### Work order
Search the data for the string "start", and report each line where it is found.

### Data extract

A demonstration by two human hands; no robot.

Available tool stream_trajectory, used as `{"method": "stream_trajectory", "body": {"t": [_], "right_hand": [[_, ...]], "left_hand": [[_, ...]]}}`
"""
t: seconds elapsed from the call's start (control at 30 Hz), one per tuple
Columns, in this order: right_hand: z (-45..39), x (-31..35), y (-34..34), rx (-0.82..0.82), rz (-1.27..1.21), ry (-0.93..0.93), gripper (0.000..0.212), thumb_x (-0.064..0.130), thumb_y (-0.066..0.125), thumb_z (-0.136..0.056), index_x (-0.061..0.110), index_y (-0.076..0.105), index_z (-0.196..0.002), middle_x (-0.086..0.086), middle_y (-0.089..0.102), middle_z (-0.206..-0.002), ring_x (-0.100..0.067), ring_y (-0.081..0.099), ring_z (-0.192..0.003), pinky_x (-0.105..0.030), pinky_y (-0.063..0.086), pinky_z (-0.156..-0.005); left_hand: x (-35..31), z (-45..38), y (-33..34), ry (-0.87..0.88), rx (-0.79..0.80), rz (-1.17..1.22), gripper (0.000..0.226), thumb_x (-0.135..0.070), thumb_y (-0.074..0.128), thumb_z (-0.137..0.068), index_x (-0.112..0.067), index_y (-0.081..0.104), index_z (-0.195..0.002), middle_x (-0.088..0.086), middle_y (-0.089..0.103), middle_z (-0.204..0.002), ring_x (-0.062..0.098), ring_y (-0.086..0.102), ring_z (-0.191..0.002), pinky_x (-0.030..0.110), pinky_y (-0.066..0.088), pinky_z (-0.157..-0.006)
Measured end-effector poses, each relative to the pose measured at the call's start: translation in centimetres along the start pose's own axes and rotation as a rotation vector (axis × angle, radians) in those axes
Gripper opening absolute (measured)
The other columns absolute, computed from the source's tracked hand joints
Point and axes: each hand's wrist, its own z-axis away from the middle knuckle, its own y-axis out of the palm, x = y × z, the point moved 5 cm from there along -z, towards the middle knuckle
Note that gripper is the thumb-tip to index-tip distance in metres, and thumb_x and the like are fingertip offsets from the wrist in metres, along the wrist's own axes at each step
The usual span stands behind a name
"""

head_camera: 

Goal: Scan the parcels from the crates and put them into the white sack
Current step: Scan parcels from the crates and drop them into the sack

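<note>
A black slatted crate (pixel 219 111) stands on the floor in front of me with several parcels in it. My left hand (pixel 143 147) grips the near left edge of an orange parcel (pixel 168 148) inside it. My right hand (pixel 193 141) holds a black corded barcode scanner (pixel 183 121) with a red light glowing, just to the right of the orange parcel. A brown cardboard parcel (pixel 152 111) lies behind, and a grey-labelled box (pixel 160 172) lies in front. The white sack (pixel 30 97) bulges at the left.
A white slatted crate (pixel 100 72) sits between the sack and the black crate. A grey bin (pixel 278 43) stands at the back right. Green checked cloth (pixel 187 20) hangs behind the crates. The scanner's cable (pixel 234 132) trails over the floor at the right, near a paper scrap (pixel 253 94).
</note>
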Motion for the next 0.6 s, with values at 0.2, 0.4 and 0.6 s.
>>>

### Expected output
t: seconds elapsed from the call's start (control at 30 Hz), one per tuple
Measured end-effector poses, each relative to the pose measured at the call's start: translation in centimetres along the start pose's own axes and rotation as a rotation vector (axis × angle, radians) in those axes

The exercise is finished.